First, we deeply apologize for the unexpected service interruption on May 29, 2020. We know that SCORM Cloud is a foundational pillar of many customer applications, and we understand the importance of its reliability.
The outage began at 04:21 PM UTC and lasted until 05:01 PM UTC. We have detailed the root cause, corrective actions taken and preventive measures we will put in place in response to this outage.
SCORM Cloud runs using a handful of internal services that support the main web application. One of these internal services manages runtime configuration and secrets provisioning. For example, this service is responsible for the automatic daily rotation of backend database credentials, providing credentials for third-party services (like our credit card processor), and so forth.

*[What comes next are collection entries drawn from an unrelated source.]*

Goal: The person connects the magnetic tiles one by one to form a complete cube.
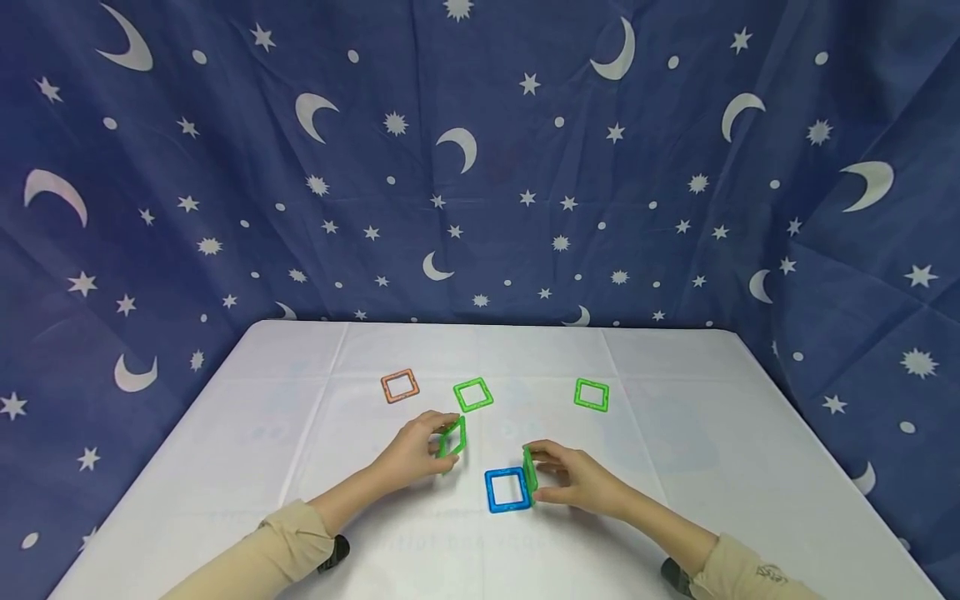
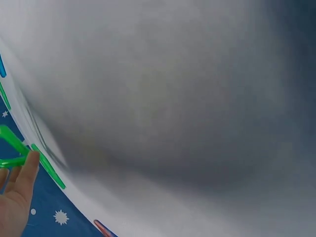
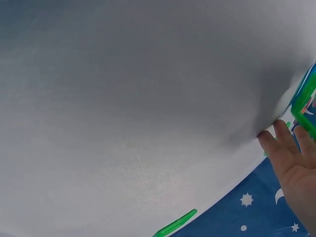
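My left hand (image 1: 408,450) holds a green square frame tile (image 1: 462,433) on edge above the table, thumb below and fingers above. The left wrist view shows this green tile (image 2: 12,139) at the fingertips, cut off by the left border. A second green square frame tile (image 1: 530,471) stands nearly upright, pinched by my right hand (image 1: 581,483) along the right side of a blue square frame tile (image 1: 491,492). That blue tile lies flat; whether the two edges touch is hard to tell. In the right wrist view, part of the held green tile (image 3: 301,106) shows beside the fingers.
Farther back on the white-covered table (image 1: 315,433) lie an orange square frame tile (image 1: 386,391) and a green one (image 1: 468,382), with another green tile (image 1: 592,383) to the right. A blue cloth (image 1: 510,275) with moons and stars hangs behind the table.
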Tool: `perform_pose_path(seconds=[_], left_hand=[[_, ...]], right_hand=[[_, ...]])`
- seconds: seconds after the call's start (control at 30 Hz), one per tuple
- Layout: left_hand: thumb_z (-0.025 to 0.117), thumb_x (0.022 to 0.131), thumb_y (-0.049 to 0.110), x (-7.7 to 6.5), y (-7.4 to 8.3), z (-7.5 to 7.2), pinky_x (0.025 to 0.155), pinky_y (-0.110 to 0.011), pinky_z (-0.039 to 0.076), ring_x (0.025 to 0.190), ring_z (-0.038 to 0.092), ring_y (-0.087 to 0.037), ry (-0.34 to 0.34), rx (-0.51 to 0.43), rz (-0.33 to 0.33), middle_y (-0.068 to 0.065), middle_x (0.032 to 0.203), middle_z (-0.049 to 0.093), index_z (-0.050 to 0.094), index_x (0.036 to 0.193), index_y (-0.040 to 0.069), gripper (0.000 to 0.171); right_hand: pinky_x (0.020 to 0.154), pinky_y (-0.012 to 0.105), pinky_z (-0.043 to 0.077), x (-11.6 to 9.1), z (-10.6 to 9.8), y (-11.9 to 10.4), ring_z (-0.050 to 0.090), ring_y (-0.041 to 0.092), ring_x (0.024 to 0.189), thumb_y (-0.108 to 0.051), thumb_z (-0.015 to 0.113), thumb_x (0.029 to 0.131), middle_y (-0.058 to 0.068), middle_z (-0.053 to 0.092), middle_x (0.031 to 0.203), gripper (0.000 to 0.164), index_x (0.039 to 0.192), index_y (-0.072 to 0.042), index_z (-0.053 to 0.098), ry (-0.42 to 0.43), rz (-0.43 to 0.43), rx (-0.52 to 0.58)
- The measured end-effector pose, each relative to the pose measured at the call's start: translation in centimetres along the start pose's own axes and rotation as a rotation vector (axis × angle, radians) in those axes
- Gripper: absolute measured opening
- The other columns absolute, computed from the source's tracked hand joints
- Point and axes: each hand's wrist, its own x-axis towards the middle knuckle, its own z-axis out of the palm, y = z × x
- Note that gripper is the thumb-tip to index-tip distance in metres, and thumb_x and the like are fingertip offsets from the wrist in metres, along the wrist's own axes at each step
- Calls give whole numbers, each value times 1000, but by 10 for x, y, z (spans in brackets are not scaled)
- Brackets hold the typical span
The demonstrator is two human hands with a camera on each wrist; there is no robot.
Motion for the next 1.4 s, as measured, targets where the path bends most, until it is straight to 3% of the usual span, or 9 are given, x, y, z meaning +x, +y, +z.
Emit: perform_pose_path(seconds=[0.1,0.3,0.53,0.7,1.07,1.4], left_hand=[[67,83,3,1,-1,3,85,-33,55,107,62,-31,19,-25,4,-20,120,60,55,124,-6,44],[62,88,1,4,-1,7,77,-30,57,98,68,-29,124,37,7,-19,106,69,67,107,-6,21],[67,84,2,3,2,8,69,-21,56,89,68,-22,263,38,-49,-11,94,71,71,100,-2,17],[68,82,0,3,3,8,67,-23,56,82,70,-22,311,33,-54,-12,89,73,71,97,-2,15],[66,78,-6,7,4,14,57,-18,52,66,66,-14,260,-115,-147,-9,79,69,65,93,0,16],[65,80,-9,12,9,21,62,-20,55,75,69,-24,161,-222,-95,-18,87,70,63,94,-5,15]], right_hand=[[97,49,46,1,0,-1,55,41,118,-20,68,86,24,50,134,60,135,4,41,-6,3,5],[97,49,46,1,1,-3,55,41,117,-19,69,86,24,50,135,61,135,3,41,-1,22,3],[97,49,46,1,1,-4,55,40,117,-20,70,85,23,50,136,61,135,1,41,8,42,-1],[97,48,46,1,1,-4,55,41,118,-19,70,85,23,50,135,62,135,2,41,10,41,9],[97,47,46,0,3,-2,56,40,117,-19,70,85,23,51,134,61,134,3,42,13,24,2],[97,45,47,1,1,-1,57,38,116,-20,69,86,23,51,134,61,135,2,41,5,14,3]])
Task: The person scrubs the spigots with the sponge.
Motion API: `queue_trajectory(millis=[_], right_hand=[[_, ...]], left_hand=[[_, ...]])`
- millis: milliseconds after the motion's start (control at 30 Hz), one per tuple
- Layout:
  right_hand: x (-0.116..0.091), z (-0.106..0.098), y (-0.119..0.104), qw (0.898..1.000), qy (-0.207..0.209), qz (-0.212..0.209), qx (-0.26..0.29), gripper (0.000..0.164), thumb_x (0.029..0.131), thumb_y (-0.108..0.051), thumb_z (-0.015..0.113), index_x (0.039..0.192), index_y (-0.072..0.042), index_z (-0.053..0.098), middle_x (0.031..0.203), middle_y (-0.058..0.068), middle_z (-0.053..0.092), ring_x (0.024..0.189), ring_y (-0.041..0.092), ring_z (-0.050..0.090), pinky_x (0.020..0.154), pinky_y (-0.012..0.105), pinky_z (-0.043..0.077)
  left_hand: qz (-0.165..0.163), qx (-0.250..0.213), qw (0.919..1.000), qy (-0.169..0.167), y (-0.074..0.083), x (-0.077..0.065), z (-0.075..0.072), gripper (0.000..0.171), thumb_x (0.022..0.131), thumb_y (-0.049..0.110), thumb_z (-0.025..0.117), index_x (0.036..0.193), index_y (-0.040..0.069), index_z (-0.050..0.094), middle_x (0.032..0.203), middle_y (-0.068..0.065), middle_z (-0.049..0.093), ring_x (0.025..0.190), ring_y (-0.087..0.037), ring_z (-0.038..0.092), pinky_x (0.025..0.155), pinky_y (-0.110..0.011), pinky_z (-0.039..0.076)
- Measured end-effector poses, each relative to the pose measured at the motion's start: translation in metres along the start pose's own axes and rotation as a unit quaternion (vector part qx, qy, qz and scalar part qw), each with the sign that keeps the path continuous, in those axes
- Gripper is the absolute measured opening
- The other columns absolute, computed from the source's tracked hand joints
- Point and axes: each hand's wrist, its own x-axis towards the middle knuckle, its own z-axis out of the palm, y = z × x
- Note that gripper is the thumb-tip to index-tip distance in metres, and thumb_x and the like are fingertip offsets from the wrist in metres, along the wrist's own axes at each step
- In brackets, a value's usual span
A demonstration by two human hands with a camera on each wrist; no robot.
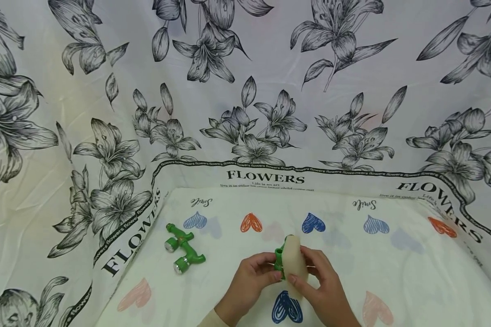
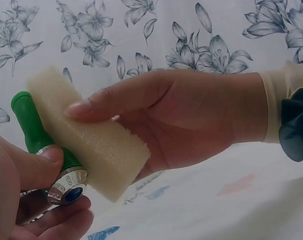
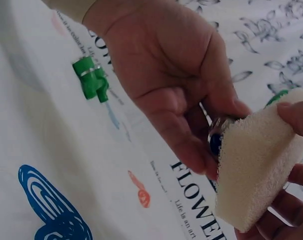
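Observation:
In the head view my left hand [image 1: 247, 281] pinches a green plastic faucet [image 1: 278, 258] between thumb and fingers. Its silver ring and blue cap show in the left wrist view, below the green tube [image 2: 29, 117]. A cream, coarse-pored sponge block [image 1: 294, 261] is gripped by my right hand [image 1: 325, 288], thumb on one face and fingers on the other. The sponge [image 2: 99, 145] lies against the side of the faucet. From the right wrist view, the sponge [image 3: 256, 165] hides most of the faucet, leaving its blue cap [image 3: 215, 143] partly visible.
Two more green faucets with silver-ringed ends, an upper one [image 1: 179, 237] and a lower one [image 1: 190, 259], lie close together on the left of the white heart-printed cloth [image 1: 221, 268]. A flower-printed curtain [image 1: 266, 59] rises behind and at the sides.

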Motion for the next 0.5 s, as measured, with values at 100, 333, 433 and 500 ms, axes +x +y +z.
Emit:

Because of the sensitivity of this service, all communications between the primary application servers and the security service are secured with bidirectional TLS certificates, one on the client and one on the server. The root cause of the outage was an expired client certificate. Once expired, our security service no longer recognized the validity of the application servers' clients. The application servers were no longer able to acquire the secrets necessary to run the web application, resulting in a total outage.
Below is a timeline of incident events. All times are in Coordinated Universal Time (UTC).
Client certificates for the security service are currently generated by hand, stored in our security service, and are installed automatically onto application server machine images during our automated build process. We will change this process so that client certificates are provisioned dynamically at build time. This change should completely resolve this class of failure going forward, since we deploy changes to SCORM Cloud frequently.
During the outage, we also ran into some confusing error messages that slowed our debugging efforts. As a result we will clarify and alert on the appropriate error messages to make this sort of failure with the security service easier to identify in the future.